Show each line of the listing in which the word "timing" occurs.

[Dataset extract Boundary: Start]

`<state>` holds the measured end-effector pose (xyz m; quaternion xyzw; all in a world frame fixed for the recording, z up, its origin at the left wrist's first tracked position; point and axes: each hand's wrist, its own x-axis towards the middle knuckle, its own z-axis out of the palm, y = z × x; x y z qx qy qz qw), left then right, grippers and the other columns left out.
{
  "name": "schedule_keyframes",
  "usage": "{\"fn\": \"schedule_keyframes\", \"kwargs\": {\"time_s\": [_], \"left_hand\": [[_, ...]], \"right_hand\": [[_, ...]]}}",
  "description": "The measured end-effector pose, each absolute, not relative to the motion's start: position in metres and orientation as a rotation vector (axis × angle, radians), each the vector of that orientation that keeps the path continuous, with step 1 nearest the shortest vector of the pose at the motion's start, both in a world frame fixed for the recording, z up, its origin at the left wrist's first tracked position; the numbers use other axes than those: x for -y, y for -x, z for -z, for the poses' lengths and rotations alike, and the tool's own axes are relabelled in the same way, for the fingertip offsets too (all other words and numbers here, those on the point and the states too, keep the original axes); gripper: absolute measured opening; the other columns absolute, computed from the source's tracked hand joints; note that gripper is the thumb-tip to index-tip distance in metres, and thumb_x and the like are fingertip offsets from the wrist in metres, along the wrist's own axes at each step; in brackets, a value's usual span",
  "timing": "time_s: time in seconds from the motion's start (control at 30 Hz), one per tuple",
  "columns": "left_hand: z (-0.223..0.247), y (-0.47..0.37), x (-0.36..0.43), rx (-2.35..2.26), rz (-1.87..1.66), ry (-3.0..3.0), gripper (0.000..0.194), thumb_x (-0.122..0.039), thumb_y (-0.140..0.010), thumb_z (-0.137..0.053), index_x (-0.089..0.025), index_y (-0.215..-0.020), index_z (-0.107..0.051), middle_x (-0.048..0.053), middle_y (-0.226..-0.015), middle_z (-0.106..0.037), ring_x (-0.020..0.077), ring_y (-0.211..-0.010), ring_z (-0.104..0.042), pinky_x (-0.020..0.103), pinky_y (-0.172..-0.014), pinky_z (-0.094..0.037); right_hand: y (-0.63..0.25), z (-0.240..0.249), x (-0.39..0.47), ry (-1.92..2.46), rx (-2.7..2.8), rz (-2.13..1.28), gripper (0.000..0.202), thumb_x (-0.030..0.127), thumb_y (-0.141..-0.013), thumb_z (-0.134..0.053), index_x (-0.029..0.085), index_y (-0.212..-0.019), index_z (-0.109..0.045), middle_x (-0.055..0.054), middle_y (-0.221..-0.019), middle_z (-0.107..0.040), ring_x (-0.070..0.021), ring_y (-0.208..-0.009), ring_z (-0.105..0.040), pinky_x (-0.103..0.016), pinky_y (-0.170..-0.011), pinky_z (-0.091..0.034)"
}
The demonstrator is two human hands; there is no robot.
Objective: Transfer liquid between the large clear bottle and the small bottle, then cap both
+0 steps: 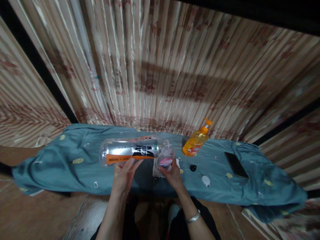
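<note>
My left hand [125, 173] grips a large clear plastic bottle [130, 150] from below; its label is silver and orange with black lettering. The bottle is tilted onto its side above the table, its neck end toward my right. My right hand [172, 171] is closed on a crumpled clear plastic bag [167, 154] by the bottle's neck end, with something pink and white in it. A pale cloth or tissue [158, 170] lies below that hand. Whether the bag touches the bottle I cannot tell.
A pump bottle of orange liquid [195, 142] stands at the back. On the teal sheet [97, 173] lie a small black cap [193, 167], a white round lid [206, 181] and a dark phone [236, 165]. Behind hangs a striped curtain [160, 80]; dark poles flank the table.
</note>
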<state>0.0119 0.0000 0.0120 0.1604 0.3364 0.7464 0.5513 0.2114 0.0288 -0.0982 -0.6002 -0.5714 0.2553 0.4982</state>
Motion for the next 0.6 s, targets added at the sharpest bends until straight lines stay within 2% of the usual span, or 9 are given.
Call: {"fn": "schedule_keyframes", "kwargs": {"time_s": [0.17,0.37,0.47,0.6], "left_hand": [[-0.0133,-0.0129,-0.0005,-0.789,-1.757,-0.376,0.034,-0.019,-0.047,-0.093,-0.019,-0.065,-0.064,-0.005,-0.051,-0.057,0.0224,-0.072,-0.070,0.066,-0.098,-0.050],[-0.0088,-0.0120,-0.0008,-0.801,-1.758,-0.386,0.032,-0.021,-0.050,-0.092,-0.019,-0.068,-0.065,-0.001,-0.066,-0.069,0.0216,-0.077,-0.071,0.065,-0.098,-0.050],[-0.0061,-0.0112,-0.0006,-0.799,-1.757,-0.412,0.031,-0.022,-0.053,-0.092,-0.021,-0.066,-0.064,-0.003,-0.061,-0.066,0.0212,-0.080,-0.072,0.061,-0.099,-0.050],[-0.0054,-0.0110,-0.0002,-0.814,-1.761,-0.421,0.034,-0.025,-0.049,-0.094,-0.020,-0.062,-0.063,-0.004,-0.059,-0.064,0.0210,-0.078,-0.072,0.059,-0.095,-0.054]], "right_hand": [[-0.2115,0.0979,-0.0288,1.428,1.391,-0.577,0.075,0.040,-0.069,-0.080,0.019,-0.135,-0.052,-0.009,-0.111,-0.074,-0.0325,-0.107,-0.071,-0.048,-0.093,-0.057],[-0.2108,0.0924,-0.0273,1.419,1.395,-0.595,0.067,0.041,-0.070,-0.078,0.020,-0.130,-0.056,-0.009,-0.110,-0.074,-0.0321,-0.108,-0.070,-0.048,-0.095,-0.056],[-0.2104,0.0903,-0.0264,1.427,1.399,-0.604,0.063,0.042,-0.071,-0.077,0.019,-0.127,-0.057,-0.010,-0.109,-0.074,-0.0327,-0.111,-0.069,-0.049,-0.098,-0.054],[-0.2095,0.0888,-0.0258,1.442,1.399,-0.607,0.071,0.044,-0.071,-0.077,0.018,-0.132,-0.053,-0.013,-0.119,-0.071,-0.0337,-0.117,-0.066,-0.051,-0.101,-0.052]]}}
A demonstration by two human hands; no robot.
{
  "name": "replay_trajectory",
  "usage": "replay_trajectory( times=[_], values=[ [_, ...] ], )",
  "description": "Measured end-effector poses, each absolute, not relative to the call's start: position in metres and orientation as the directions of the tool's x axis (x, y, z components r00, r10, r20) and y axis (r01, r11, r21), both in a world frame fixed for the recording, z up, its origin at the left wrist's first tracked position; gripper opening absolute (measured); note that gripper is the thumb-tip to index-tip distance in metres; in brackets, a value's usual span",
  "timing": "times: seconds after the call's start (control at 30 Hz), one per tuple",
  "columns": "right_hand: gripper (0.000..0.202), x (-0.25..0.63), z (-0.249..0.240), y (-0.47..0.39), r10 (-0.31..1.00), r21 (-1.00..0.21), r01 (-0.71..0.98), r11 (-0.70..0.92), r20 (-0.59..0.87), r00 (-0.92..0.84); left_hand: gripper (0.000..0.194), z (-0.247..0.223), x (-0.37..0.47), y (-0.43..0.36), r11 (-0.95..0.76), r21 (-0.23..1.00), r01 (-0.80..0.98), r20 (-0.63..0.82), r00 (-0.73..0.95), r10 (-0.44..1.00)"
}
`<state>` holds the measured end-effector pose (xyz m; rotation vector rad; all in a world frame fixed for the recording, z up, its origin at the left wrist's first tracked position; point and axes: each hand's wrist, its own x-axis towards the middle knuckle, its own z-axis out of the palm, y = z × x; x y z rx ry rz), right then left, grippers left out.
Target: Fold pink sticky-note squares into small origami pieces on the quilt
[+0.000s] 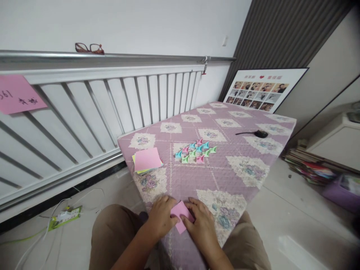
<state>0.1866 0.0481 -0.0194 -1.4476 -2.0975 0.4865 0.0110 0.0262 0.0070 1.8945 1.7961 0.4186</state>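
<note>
A small folded piece of pink paper (pixel 179 210) lies near the front edge of the cloth-covered table. My left hand (pixel 162 216) grips its left side, thumb on top and fingers bent along the edge. From the right, my right hand (pixel 203 222) holds the same paper, with its thumb pressed on the surface and its fingers curled at the far side. Beyond my hands stand several small folded paper pieces (pixel 199 148) in pink, blue and green, grouped in rows. To the left sits a stack of coloured paper sheets (pixel 147 159), pink on top.
The table (pixel 191 180) wears a purple flowered cloth. A black object with a thin handle (pixel 261 134) rests at its right. Behind are a white radiator (pixel 112 97), glasses (pixel 89 48) on a pipe and a photo board (pixel 258 90). A power strip (pixel 65 218) lies on the floor.
</note>
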Motion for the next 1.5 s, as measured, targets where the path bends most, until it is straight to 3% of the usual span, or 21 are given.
replay_trajectory(
  times=[0.3,0.53,0.67,0.73,0.9,1.3,1.5],
  values=[
    [0.007,0.187,-0.022,0.049,0.937,-0.596,0.723,0.349,0.222,-0.27,0.034,0.013,0.011,0.027,-0.039,0.529,0.848,-0.115,0.117,0.986],
    [0.007,0.188,-0.024,0.049,0.929,-0.608,0.703,0.369,0.241,-0.28,0.018,0.011,0.008,0.025,-0.046,0.536,0.843,-0.093,0.112,0.989],
    [0.022,0.19,-0.023,0.049,0.922,-0.611,0.69,0.387,0.277,-0.271,0.014,0.01,0.008,0.025,-0.039,0.538,0.842,-0.088,0.101,0.991],
    [0.019,0.19,-0.022,0.048,0.919,-0.608,0.69,0.392,0.284,-0.273,0.012,0.007,0.008,0.025,-0.04,0.536,0.843,-0.08,0.098,0.992],
    [0.006,0.19,-0.02,0.045,0.902,-0.57,0.699,0.432,0.272,-0.336,0.01,-0.001,0.008,0.024,-0.074,0.544,0.836,-0.029,0.107,0.994],
    [0.009,0.185,-0.017,0.038,0.851,-0.448,0.735,0.509,0.388,-0.353,0.013,-0.003,-0.003,0.027,-0.218,0.515,0.829,0.02,0.242,0.97],
    [0.009,0.187,-0.019,0.035,0.843,-0.404,0.747,0.527,0.358,-0.402,0.017,-0.005,-0.006,0.026,-0.266,0.484,0.834,0.044,0.28,0.959]
  ],
)
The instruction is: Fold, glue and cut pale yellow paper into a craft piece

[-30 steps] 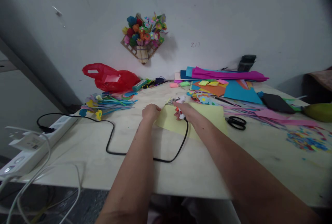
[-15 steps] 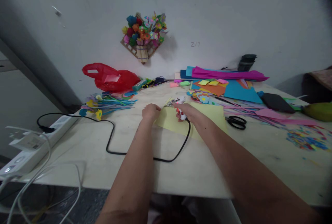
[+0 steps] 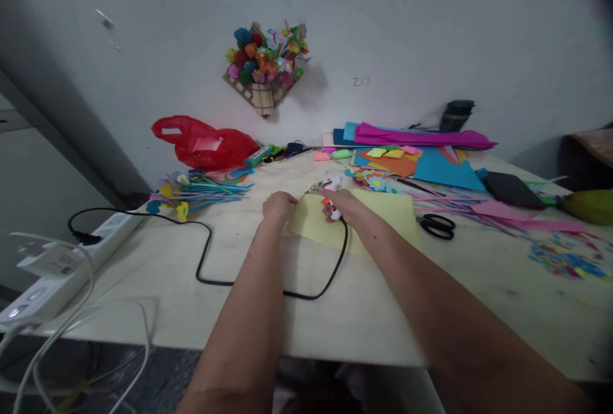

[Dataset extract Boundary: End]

Exercise answer -
  "timing": "time_s: time in seconds from the motion's start (control at 30 Hz), one per tuple",
  "timing": "times: seconds after the call's start (control at 30 Hz), one per tuple",

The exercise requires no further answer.